FREMONT
Faire confiance à nouveau
Donya, 20 ans, est une jeune réfugiée afghane, exilée au retour des Talibans car elle avait accepté d’être interprète là-bas pour l’armée américaine. Installée dans un motel avec d’autres réfugiés, elle travaille dans une usine qui fabrique des Fortune Cookies, dans la ville de Fremont. Alors qu’elle tente de convaincre un psychiatre de lui prescrire des somnifères pour mieux dormir, le décès de celui qui rédigeait les messages porte bonheur intégrés dans les gâteaux incite son patron à lui confier ce poste…
Prix du jury ex-æquo avec "The Sweet East" au dernier Festival de Deauville, "Fremont" est un drame teinté de traits d’humour plutôt pince sans rire et d’une poésie douce-amère, qui a pour héroïne une réfugiée afghane. Par petites touches, le scénario saisit l’entre deux dans lequel évoluent les réfugiés installés aux États-Unis, encore confrontés à leurs tensions interne (l’un des voisins de chambrée de Donya, Souleymane, père de famille, la méprise et ne lui adresse jamais la parole), et une accablante solitude. Un autre voisin, Salim, représente parfaitement celle-ci, amoché, entre résignation et élans littéraires. Quant à Donya, l’héroïne, elle est encore prisonnière de ses décisions passées, ses quelques contacts avec sa famille permettant de comprendre les menaces qui pèsent, notamment sur son petit frère, si elle ne revient pas au pays.

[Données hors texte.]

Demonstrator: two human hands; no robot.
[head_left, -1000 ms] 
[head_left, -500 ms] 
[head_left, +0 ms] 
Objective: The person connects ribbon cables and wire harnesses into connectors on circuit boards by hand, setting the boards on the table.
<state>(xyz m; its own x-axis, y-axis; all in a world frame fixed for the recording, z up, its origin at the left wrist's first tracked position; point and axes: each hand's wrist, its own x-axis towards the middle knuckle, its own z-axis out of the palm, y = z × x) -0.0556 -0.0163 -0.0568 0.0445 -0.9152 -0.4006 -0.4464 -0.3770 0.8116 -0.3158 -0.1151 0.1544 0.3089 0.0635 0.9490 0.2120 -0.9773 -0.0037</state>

Observatrice en transition, elle se retrouve ici face à des Américains et Immigrés pour la plupart de bonne volonté, d’où provient un peu de légèreté. Parmi eux figurent un patron d’origine asiatique ayant une drôle conception du « fun », une collègue adepte des blind dates mais qui héberge sa mère chez elle, un restaurateur afghan particulièrement sage, ou un garagiste perdu au milieu de nulle part… et surtout un psy un rien dépressif, qui à lui seul vaut de le détour. Plein de sagesse, le scénario rappelle en permanence à son personnage, qu’il est à nouveau temps de s’ouvrir aux autres, et que l’être humain n’est pas fait pour être seul, comme un « navire qui reste au port, mais n’a pas été bâti pour ça » ! Tout cela fait de "Fremont" un conte moderne en noir et blanc sur l’exil forcé, aussi doux-amer que joliment porté par son actrice principale, Anaita Wali Zada, et résolument tourné vers un monde qui pourrait retrouver des couleurs. Une bien douce façon d’aborder le stress post traumatique des migrants.